Activating Terletse Heide - PAFF-042

With another small gap in my agenda  I was able to head over to the WFF park Terletse Heide on Tuesday late afternoon. The area comprises of an airfield (mainly used by glider planes) and surrounding fields. It is a rather small nature park in between Veluwezoom (PAFF-019) and De Hoge Veluwe (PAFF-005). The area is surrounded by a low fence and trees with the official entrance on the east side of the park via the airfield main building (Terlet entrance).

With the limited time I had available I decided to enter the area from the west and look for a low profile corner of the park. I found a spot that was reasonably free of trees within the park's perimeter.
I took a chair this time, which made the operation a lot more comfortable than previous operations where I was on foot and sat on a rock or fallen tree.

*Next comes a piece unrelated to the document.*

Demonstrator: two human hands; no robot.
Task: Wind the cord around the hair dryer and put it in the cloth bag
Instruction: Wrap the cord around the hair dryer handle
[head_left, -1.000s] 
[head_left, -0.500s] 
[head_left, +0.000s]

There was no activity at the airfield that day (as far as I could see) and I was able to operate for 2,5 hours without seeing another soul. The weather started out rather grey but soon improved with quite some sunshine until the sun set around 17h CET.

Conditions on 20m were good this day. The advantage clearly being good signal reports on both ends (frequently 9+10dB or more) and a few DX contacts. The disadvantage was the amount of QRM from neighbouring stations.

I started out on a frequency that turned out to be near to a DXpedition RX frequency (I learned this later from I5FLN, Luciano, who was so kind to post a spot on the cluster already at the beginning of my activation). When I moved up 10kHz the amount of QRM was manageable.

My power cable was not functioning properly due to a loose fuse contact. This caused the radio to shut down a number of times at the start of the activation. Somehow I managed to fix this after half an hour or so.

During the 2,5 hours of operation there were quite a number of stations visiting (227 in total), from 35 DXCC entities with DX from the US and Canada as well as quite surprisingly (to me) one ham from the east coast of China (8800km) - my first contact with a Chinese station!

All in all it was a pleasant experience once again. Thanks to all the hunters for calling in.